One type of scammer you might encounter is the kyakuhiki, or "customer puller," who uses aggressive and deceptive tactics to lure people into bars, clubs, or other establishments.

Here are the two most common scams they pull:

Rip-off bar scam

Rip-off bar scams are a notorious hazard for tourists in Tokyo's entertainment hotspots like Roppongi and Kabukicho. Kyakuhiki aggressively lure unsuspecting tourists into shady bars with promises of drink specials, all-you-can-drink deals, or claims that their intended destination is closed. Once inside, victims face pressure to order overpriced drinks and food, with hidden service charges and cover fees tacked onto the bill. Some bars even spike drinks to disorient customers, racking up massive charges on their credit cards.

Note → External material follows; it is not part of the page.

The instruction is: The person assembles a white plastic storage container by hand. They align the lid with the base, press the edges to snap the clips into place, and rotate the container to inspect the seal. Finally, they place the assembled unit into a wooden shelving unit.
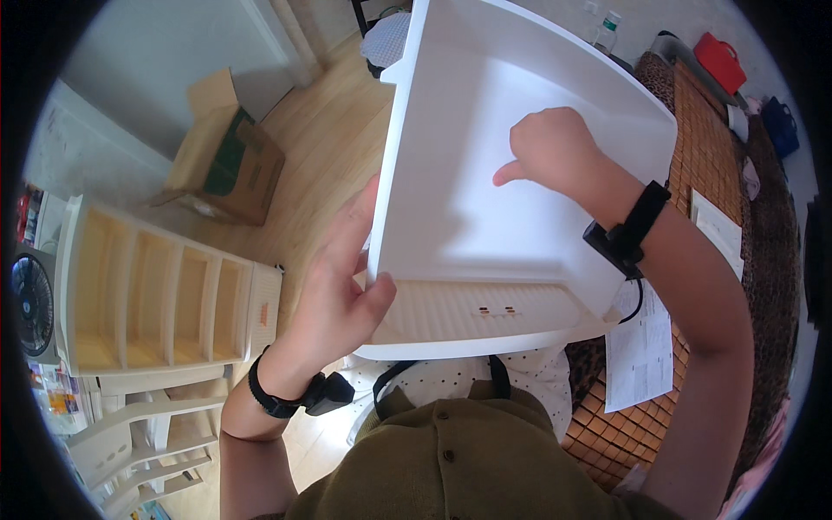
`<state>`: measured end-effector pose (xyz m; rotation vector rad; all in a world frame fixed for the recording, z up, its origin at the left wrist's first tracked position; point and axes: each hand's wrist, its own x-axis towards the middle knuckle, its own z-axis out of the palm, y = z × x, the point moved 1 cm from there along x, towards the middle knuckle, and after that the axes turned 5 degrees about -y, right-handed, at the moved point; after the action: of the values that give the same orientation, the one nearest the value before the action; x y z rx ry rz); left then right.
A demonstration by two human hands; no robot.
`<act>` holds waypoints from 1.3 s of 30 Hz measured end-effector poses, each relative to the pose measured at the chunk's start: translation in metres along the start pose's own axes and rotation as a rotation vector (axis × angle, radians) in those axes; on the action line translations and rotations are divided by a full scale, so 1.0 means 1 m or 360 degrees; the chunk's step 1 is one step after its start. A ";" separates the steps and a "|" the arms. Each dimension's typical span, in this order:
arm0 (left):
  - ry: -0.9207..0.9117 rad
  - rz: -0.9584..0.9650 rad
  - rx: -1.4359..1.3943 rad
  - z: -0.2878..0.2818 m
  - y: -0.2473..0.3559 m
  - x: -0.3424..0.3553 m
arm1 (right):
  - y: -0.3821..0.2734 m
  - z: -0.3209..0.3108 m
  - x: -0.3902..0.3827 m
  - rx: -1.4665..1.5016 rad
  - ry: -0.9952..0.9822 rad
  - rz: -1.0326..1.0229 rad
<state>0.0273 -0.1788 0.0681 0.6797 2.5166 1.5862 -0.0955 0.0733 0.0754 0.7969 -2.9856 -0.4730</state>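
A large white plastic drawer (472, 147) is tilted in front of me, its hollow side facing me. Its near end has a ribbed cream panel (433, 305) with two small dark slots. My left hand (340, 277) grips the drawer's left rim, thumb on the inner side and fingers outside, partly hidden by the wall. Inside the drawer, my right hand (555, 147) is in front of the white inner surface. Its fingers are curled under and the thumb sticks out; whatever the fingers may hold is hidden. Both wrists carry black straps.
A cream drawer cabinet frame (165, 295) stands at the left, beside a small dark fan (33, 303). An open cardboard box (230, 165) sits on the wooden floor. On the right, papers (640, 364) lie on a brown woven mat (615, 425); a red bag (719, 62) is farther back.
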 end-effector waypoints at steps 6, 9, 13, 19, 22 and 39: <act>-0.0026 0.0015 -0.0052 -0.003 -0.006 0.002 | 0.026 -0.011 0.005 -0.0131 0.0062 0.0059; -0.0069 0.0043 -0.0133 -0.004 -0.008 0.003 | 0.018 -0.011 0.010 -0.0218 0.0085 -0.0007; -0.0060 0.0060 -0.0081 -0.004 -0.008 0.002 | 0.011 -0.007 0.014 -0.0086 0.0131 0.0032; -0.0034 0.0001 -0.0048 -0.006 -0.012 0.000 | 0.021 0.000 0.021 0.0205 0.0181 0.0336; -0.0008 -0.0078 -0.0095 -0.007 -0.018 0.001 | 0.021 -0.003 0.016 0.0259 0.0240 0.0448; 0.0169 -0.0229 -0.0831 -0.014 -0.083 0.004 | 0.048 0.074 -0.202 0.1624 0.0217 0.0935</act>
<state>-0.0072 -0.2189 0.0029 0.3460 2.0081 2.1368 0.0501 0.2324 0.0312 -0.1252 -2.9620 1.1156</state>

Those who refuse to pay face threats of violence or have their passports and belongings confiscated. In some cases, staff make copies of credit cards to continue charging victims even after they leave. These scams often target solo travelers or small groups, especially those unfamiliar with Tokyo and already under the influence, making them easy prey for kyakuhiki tactics.

Modeling scam

In this scam, yakuhiki approach young women walking alone, strike up a conversation, and compliment their looks. Claiming to be scouts for a modeling agency, they promise lucrative jobs and immediate opportunities if the woman accompanies them to meet the agency. Once they isolate the victim in an apartment or secluded location, the kyakuhiki may attempt to sexually assault or coerce her into pornography and prostitution rather than legitimate modeling work. In some instances, they take revealing photos without consent for blackmail or online sale.

Avoiding kyakuhiki

These scams are mostly aimed at tourists, but even locals can get caught. I learned the best way to deal with kyakuhiki is to "gray rock" them—completely ignore them. No acknowledgment, no eye contact, no conversation, no engagement whatsoever. They will lose interest and move on to someone else.